Dicobanya topeng berwajah perempuan molek warna merah jambu, diterapkan lekat-lekat kewajahku se nyaman mungkin, dihimpitnya jepitan yang menjulur sedikit di belakang bibir topeng tersebut dengan geligi kuat-kuat, ternyata pas dengan luasan wajah ku, tarikan bibir topeng merekah membuat image riasan wajah sumringah, topeng tersebut menular kan senyum mempesona pada diriku.
Kudongakan wajah ku ke atas lalu ke bawah, wajah topeng menyusur seluruh isi permukaan dinding-dinding kamar, untuk kemudian tubuhku berdiri memposisikan ke permulaan tarian.
Kaki kanan terpasang ke depan agak melekuk sedikit, demikian juga kaki kiri sedikit disimpan di bagian belakang dengan jarak satu telapak kaki, garis telapak kaki antara yang sebelah kiri dan kanan membentuk sudut 60 derajat. Mulai dari pinggang ke atas kuposisikan diri membentuk sudut tegak lurus dengan lantai sehingga menimbulkan kesan pinggul agak menjentik ke belakang dan pinggang melandai lentur, tubuhku ku miringkan agak sedikit ke kiri dengan wajah menghadap lurus ke depan, senyum merekah yang ter sirat di wajah topeng tersebut menimbulkan aura riang. Tubuh dan wajah ku mematung dalam waktu sekitar se menit, cukup lama untuk sebuah opening sendra tari.
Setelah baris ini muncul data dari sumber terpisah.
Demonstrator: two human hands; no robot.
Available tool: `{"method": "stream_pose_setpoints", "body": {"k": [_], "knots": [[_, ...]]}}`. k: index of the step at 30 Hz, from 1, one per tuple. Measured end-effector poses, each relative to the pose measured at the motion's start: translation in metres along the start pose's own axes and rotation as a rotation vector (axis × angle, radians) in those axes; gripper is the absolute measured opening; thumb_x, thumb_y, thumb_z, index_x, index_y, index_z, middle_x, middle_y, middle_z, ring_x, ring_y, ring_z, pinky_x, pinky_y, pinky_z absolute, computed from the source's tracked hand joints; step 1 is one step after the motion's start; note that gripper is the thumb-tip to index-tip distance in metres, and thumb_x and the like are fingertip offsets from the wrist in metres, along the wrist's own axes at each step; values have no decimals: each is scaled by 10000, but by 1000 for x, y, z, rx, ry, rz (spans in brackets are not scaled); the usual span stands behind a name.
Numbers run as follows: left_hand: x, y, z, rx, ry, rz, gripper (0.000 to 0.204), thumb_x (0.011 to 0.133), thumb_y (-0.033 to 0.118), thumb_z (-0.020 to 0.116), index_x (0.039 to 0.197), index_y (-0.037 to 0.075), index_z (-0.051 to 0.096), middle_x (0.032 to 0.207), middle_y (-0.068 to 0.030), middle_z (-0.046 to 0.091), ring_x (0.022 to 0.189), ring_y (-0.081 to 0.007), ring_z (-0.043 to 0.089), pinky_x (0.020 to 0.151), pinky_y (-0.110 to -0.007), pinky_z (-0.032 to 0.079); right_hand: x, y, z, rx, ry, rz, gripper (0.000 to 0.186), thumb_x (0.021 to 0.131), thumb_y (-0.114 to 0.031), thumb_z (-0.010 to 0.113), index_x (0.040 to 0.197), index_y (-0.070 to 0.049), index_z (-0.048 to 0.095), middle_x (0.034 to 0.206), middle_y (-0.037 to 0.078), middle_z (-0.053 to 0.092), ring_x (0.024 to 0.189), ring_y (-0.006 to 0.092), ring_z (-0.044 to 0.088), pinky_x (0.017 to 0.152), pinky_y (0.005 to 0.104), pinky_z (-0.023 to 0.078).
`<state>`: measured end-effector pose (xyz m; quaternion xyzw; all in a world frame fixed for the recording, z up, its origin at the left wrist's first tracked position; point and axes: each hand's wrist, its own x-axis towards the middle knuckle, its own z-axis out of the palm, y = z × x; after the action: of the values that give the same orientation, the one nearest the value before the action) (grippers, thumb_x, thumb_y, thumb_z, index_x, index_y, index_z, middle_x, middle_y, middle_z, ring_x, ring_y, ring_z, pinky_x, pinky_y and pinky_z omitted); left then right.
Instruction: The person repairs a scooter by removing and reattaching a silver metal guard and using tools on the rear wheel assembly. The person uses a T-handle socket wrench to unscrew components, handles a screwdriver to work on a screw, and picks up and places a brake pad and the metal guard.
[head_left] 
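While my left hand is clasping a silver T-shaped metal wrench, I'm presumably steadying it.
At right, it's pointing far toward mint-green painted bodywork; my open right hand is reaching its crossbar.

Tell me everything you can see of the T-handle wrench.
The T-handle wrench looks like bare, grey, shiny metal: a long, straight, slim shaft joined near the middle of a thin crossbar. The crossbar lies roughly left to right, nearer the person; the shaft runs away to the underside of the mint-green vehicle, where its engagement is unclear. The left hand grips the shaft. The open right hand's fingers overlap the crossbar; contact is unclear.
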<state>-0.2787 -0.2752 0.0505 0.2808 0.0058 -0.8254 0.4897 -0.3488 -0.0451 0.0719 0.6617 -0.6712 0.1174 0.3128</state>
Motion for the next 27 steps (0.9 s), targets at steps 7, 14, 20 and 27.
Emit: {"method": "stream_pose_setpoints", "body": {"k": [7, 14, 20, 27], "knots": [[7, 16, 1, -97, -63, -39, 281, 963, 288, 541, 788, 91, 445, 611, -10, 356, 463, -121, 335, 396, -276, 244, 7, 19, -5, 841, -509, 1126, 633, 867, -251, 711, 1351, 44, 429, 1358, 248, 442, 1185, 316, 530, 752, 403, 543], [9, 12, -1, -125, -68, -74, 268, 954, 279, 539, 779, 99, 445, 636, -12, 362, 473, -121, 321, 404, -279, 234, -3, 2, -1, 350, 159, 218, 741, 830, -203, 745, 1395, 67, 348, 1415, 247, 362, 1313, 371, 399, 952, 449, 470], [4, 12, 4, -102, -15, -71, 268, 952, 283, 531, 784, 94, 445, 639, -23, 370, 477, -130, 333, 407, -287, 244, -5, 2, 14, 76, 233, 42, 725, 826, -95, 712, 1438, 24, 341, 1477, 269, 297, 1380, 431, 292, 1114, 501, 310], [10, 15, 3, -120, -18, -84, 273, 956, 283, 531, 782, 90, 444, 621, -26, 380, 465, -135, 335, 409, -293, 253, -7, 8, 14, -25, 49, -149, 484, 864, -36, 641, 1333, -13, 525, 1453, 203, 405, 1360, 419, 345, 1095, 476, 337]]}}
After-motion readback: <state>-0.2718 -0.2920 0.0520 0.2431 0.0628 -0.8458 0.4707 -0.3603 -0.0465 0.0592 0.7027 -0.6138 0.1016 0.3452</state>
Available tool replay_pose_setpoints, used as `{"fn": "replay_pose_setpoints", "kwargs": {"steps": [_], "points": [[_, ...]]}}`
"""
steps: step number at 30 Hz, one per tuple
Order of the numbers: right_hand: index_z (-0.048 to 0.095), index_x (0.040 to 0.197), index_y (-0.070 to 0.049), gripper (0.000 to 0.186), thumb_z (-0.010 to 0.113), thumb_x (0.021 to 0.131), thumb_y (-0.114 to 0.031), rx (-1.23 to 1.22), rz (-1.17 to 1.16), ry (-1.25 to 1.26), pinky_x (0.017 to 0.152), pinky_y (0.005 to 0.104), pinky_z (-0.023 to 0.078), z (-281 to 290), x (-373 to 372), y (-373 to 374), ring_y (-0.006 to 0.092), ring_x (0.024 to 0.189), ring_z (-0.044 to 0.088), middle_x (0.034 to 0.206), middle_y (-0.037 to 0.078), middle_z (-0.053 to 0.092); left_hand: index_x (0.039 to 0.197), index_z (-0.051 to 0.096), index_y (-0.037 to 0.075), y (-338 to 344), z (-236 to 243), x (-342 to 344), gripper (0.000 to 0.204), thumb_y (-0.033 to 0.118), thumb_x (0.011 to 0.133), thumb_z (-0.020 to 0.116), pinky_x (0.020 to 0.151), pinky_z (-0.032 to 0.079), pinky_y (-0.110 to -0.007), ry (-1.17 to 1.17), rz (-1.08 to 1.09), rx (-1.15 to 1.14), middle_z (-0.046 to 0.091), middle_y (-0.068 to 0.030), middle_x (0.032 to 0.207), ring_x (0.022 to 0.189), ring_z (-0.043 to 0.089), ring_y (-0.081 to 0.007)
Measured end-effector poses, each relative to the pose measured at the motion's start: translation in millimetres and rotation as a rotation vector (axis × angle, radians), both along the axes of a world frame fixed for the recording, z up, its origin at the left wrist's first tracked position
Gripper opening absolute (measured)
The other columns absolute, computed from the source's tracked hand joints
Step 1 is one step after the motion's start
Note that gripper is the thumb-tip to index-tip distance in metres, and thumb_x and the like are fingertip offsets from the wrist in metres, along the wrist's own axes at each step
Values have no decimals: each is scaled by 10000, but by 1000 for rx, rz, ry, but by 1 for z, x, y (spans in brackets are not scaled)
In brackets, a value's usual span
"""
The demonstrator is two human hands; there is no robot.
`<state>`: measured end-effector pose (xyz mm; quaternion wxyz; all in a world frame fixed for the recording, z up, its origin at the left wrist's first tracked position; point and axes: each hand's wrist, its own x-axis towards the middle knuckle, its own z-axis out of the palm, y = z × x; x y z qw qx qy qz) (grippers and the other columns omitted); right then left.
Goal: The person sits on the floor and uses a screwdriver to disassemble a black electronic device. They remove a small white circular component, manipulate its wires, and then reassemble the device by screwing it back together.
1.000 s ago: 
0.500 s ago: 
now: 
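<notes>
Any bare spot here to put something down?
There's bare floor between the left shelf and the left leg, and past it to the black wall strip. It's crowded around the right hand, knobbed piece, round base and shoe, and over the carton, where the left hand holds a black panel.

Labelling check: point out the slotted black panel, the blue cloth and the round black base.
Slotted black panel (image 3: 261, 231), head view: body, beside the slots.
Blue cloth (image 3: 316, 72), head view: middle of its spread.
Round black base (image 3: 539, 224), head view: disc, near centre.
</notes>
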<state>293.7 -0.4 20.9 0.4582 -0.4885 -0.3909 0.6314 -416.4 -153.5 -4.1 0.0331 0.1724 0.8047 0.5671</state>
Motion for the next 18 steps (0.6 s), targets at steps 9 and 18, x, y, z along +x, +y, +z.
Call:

Irama nada dari stereo set terus mengalun bersemangat, kemudian tubuhku mulai meliuk diikuti gerakan menjejak bumi melaju pelan berirama, wajah dan sebagian anggota badan ku gerakan ala robot ter patah-patah berganti-ganti arah, kedua tangan bergerak simetris mengambil gerakan mengibas selendang yang menjulur sebatas dengkul, kurentangkan tanganku ke posisi hendak meliuk kemudian di tekuk sebatas siku, jari-jari bergerak-gerak, lentik di telapak tangan kemudian seluruh tubuh bergetar berputar mantap, tarian ini terus mengalir ritmik dan dinamis selama kurun waktu tertentu di ruang kamar yang cukup luas untuk ukuran sebuah kamar pribadi, kemudian diakhiri dengan formasi mematung sejenak persis seperti gerakan awal tarian untuk kemudian topeng tersebut ku buka.
Suasana riang kini kurasakan, tak terlihat sisa-sisa sembab yang menggelayut di mataku, tampak berbinar setelah tuntas menciptakan dan menari kan sebuah koreografi tarian yang menurut ku indah setelah melihat hasilnya melalui putar ulang di perangkat laptopku.
Minggu depan tarian ini akan di pertunjukan dalam pesta perpisahan anak-anak kelas tiga di SMA ku, sekaligus ingin rasanya membuktikan kepada Ayahku bahwa seni tradisional juga tidak akan kalah indah dengan tari modern dan sangat patut untuk dilestarikan apalagi jika menarikan hasil ciptaan sendiri yang dipadu-padankan dengan tarian modern.
Beberapa hari ke depan latihan ini tentunya akan semakin menguras energi dan waktuku.
Selamat beristirahat dengan tenang Ibu, malam ini tampaknya ayu akan tidur nyenyak, semakin lelap merenda malam.